* [About this task] Go through the listing and transcribe each line exactly.

* [Data segment]
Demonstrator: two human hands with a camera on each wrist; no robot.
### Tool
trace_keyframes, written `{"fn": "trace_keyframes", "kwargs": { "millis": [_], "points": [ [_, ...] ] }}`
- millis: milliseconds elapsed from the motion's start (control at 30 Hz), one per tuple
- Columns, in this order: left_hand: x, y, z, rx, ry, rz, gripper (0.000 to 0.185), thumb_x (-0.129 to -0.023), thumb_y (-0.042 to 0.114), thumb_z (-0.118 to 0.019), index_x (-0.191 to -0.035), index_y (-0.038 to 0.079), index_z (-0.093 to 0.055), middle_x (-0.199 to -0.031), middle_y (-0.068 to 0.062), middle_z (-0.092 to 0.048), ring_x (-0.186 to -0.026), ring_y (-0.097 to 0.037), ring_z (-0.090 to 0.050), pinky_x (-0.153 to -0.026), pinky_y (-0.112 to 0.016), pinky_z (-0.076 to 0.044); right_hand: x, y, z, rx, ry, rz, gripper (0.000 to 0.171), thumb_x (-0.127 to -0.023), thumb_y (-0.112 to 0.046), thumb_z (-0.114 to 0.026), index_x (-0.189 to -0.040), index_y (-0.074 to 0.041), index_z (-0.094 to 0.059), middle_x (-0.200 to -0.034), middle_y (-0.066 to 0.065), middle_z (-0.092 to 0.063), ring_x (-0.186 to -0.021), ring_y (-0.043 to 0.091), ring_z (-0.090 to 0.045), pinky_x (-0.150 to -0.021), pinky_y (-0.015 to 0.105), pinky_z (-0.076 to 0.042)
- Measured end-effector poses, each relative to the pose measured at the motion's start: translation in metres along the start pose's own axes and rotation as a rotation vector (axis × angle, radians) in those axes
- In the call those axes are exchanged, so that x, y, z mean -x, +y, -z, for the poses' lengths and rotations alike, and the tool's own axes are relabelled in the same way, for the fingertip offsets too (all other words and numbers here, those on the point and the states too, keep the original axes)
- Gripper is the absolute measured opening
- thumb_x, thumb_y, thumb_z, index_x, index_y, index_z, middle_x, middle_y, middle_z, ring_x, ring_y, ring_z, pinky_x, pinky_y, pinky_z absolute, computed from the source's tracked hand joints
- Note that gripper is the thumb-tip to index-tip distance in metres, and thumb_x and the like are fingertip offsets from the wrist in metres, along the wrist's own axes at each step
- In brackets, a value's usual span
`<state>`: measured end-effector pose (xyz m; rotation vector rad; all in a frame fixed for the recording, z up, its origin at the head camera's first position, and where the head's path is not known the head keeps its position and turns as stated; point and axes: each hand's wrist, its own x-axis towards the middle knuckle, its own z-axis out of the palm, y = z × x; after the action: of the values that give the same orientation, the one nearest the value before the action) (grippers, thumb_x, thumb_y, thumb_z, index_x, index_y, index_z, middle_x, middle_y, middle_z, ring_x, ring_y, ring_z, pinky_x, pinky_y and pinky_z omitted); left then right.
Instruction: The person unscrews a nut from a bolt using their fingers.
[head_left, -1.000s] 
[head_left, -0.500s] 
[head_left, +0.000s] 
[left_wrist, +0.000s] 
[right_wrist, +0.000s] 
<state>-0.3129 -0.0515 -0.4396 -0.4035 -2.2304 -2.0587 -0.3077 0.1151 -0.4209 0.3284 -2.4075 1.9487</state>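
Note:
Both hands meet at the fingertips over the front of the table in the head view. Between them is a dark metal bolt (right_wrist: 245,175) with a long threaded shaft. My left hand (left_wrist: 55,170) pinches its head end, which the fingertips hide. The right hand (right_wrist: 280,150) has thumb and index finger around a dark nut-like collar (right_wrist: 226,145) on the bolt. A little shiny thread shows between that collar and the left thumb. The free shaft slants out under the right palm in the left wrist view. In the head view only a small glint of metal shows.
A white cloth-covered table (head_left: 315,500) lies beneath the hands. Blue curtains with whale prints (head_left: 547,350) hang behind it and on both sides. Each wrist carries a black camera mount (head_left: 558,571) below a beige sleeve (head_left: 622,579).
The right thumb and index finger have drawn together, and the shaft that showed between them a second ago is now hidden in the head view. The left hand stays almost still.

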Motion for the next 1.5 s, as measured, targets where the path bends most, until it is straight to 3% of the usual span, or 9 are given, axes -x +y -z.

* [Task solution]
Demonstrator: two human hands with a camera on each wrist; no robot.
### Tool
trace_keyframes, written `{"fn": "trace_keyframes", "kwargs": { "millis": [_], "points": [ [_, ...] ] }}`
- millis: milliseconds elapsed from the motion's start (control at 30 Hz), one per tuple
- Columns, in this order: left_hand: x, y, z, rx, ry, rz, gripper (0.000 to 0.185), thumb_x (-0.129 to -0.023), thumb_y (-0.042 to 0.114), thumb_z (-0.118 to 0.019), index_x (-0.191 to -0.035), index_y (-0.038 to 0.079), index_z (-0.093 to 0.055), middle_x (-0.199 to -0.031), middle_y (-0.068 to 0.062), middle_z (-0.092 to 0.048), ring_x (-0.186 to -0.026), ring_y (-0.097 to 0.037), ring_z (-0.090 to 0.050), pinky_x (-0.153 to -0.026), pinky_y (-0.112 to 0.016), pinky_z (-0.076 to 0.044); right_hand: x, y, z, rx, ry, rz, gripper (0.000 to 0.171), thumb_x (-0.127 to -0.023), thumb_y (-0.112 to 0.046), thumb_z (-0.114 to 0.026), index_x (-0.189 to -0.040), index_y (-0.074 to 0.041), index_z (-0.094 to 0.059), middle_x (-0.200 to -0.034), middle_y (-0.066 to 0.065), middle_z (-0.092 to 0.063), ring_x (-0.186 to -0.021), ring_y (-0.043 to 0.091), ring_z (-0.090 to 0.045), pinky_x (-0.150 to -0.021), pinky_y (-0.015 to 0.105), pinky_z (-0.076 to 0.042)
- Measured end-effector poses, each relative to the pose measured at the motion's start: translation in metres along the start pose's own axes and rotation as a rotation vector (axis × angle, radians) in those axes
- In the call those axes are exchanged, so that x, y, z mean -x, +y, -z, for the poses' lengths and rotations alike, and the tool's own axes are relabelled in the same way, for the fingertip offsets too (all other words and numbers here, those on the point and the states too, keep the original axes)
- Gripper is the absolute measured opening
- thumb_x, thumb_y, thumb_z, index_x, index_y, index_z, middle_x, middle_y, middle_z, ring_x, ring_y, ring_z, pinky_x, pinky_y, pinky_z absolute, computed from the source's tracked hand joints
- Note that gripper is the thumb-tip to index-tip distance in metres, and thumb_x and the like are fingertip offsets from the wrist in metres, along the wrist's own axes at each step
- In brackets, a value's usual span
`<state>`: measured end-effector pose (xyz m; rotation vector rad; all in a frame fixed for the recording, z up, its origin at the head camera's first position, and where the head's path is not known the head keeps its position and turns as stated; point and axes: each hand's wrist, its own x-axis towards the middle knuckle, its own z-axis out of the palm, y = z × x; after the action: of the values that give the same orientation, the one nearest the value before the action) (grippers, thumb_x, thumb_y, thumb_z, index_x, index_y, index_z, middle_x, middle_y, middle_z, ring_x, ring_y, ring_z, pinky_x, pinky_y and pinky_z omitted); left then right.
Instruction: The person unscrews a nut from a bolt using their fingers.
[head_left, -1.000s] 
[head_left, -0.500s] 
[head_left, +0.000s] 
[left_wrist, +0.000s] 
[right_wrist, +0.000s] 
<state>-0.3129 -0.0515 -0.4396 -0.4035 -2.2304 -2.0587 -0.3077 0.1151 -0.4209 0.3284 -2.4075 1.9487</state>
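Note:
Both hands meet at the fingertips over the front of the table in the head view. Between them is a dark metal bolt (right_wrist: 245,175) with a long threaded shaft. My left hand (left_wrist: 55,170) pinches its head end, which the fingertips hide. The right hand (right_wrist: 280,150) has thumb and index finger around a dark nut-like collar (right_wrist: 226,145) on the bolt. A little shiny thread shows between that collar and the left thumb. The free shaft slants out under the right palm in the left wrist view. In the head view only a small glint of metal shows.
A white cloth-covered table (head_left: 315,500) lies beneath the hands. Blue curtains with whale prints (head_left: 547,350) hang behind it and on both sides. Each wrist carries a black camera mount (head_left: 558,571) below a beige sleeve (head_left: 622,579).
The right thumb and index finger have drawn together, and the shaft that showed between them a second ago is now hidden in the head view. The left hand stays almost still.
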
Motion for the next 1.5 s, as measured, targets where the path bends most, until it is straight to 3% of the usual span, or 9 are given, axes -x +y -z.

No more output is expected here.